* **Data supplied**:
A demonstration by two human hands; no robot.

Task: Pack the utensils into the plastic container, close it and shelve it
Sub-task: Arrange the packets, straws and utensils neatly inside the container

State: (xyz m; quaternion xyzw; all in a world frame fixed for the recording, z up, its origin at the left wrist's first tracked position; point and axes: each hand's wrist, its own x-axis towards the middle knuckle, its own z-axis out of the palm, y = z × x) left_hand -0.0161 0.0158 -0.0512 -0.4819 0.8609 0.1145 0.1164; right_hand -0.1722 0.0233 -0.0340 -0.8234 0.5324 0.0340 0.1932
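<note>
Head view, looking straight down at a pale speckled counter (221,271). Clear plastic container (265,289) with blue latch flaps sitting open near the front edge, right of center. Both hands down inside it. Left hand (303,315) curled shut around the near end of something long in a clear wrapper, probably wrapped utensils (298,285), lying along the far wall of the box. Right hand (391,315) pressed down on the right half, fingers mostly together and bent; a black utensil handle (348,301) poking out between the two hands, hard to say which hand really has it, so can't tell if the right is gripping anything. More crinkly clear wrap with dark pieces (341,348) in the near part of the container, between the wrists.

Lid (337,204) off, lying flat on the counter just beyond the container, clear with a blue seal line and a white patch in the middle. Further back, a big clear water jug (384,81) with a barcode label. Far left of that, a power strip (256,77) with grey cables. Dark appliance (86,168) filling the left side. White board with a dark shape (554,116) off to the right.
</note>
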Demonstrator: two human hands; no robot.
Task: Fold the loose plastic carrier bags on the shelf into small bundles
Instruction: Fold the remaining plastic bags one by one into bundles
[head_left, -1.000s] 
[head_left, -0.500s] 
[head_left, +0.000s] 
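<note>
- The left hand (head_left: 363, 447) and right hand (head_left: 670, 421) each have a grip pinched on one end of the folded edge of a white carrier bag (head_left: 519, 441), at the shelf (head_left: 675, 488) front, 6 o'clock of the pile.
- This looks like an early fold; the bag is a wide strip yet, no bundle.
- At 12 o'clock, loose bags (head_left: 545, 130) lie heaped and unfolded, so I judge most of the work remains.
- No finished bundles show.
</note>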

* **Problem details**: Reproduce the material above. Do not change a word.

* **Answer to this exercise**:
A demonstration by two human hands; no robot.

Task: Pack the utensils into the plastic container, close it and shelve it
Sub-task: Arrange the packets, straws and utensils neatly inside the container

State: (xyz m; quaternion xyzw; all in a world frame fixed for the recording, z up, its origin at the left wrist's first tracked position; point and axes: each hand's wrist, its own x-axis towards the middle knuckle, its own z-axis out of the palm, y = z × x) left_hand -0.0161 0.0158 -0.0512 -0.4819 0.8609 0.1145 0.1164; right_hand -0.1722 0.0233 -0.0340 -0.8234 0.5324 0.0340 0.1932
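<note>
Head view, looking straight down at a pale speckled counter (221,271). Clear plastic container (265,289) with blue latch flaps sitting open near the front edge, right of center. Both hands down inside it. Left hand (303,315) curled shut around the near end of something long in a clear wrapper, probably wrapped utensils (298,285), lying along the far wall of the box. Right hand (391,315) pressed down on the right half, fingers mostly together and bent; a black utensil handle (348,301) poking out between the two hands, hard to say which hand really has it, so can't tell if the right is gripping anything. More crinkly clear wrap with dark pieces (341,348) in the near part of the container, between the wrists.

Lid (337,204) off, lying flat on the counter just beyond the container, clear with a blue seal line and a white patch in the middle. Further back, a big clear water jug (384,81) with a barcode label. Far left of that, a power strip (256,77) with grey cables. Dark appliance (86,168) filling the left side. White board with a dark shape (554,116) off to the right.
</note>
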Demonstrator: two human hands; no robot.
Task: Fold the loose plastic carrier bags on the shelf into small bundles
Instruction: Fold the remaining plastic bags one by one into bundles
[head_left, -1.000s] 
[head_left, -0.500s] 
[head_left, +0.000s] 
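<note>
- The left hand (head_left: 363, 447) and right hand (head_left: 670, 421) each have a grip pinched on one end of the folded edge of a white carrier bag (head_left: 519, 441), at the shelf (head_left: 675, 488) front, 6 o'clock of the pile.
- This looks like an early fold; the bag is a wide strip yet, no bundle.
- At 12 o'clock, loose bags (head_left: 545, 130) lie heaped and unfolded, so I judge most of the work remains.
- No finished bundles show.
</note>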

This answer is now complete.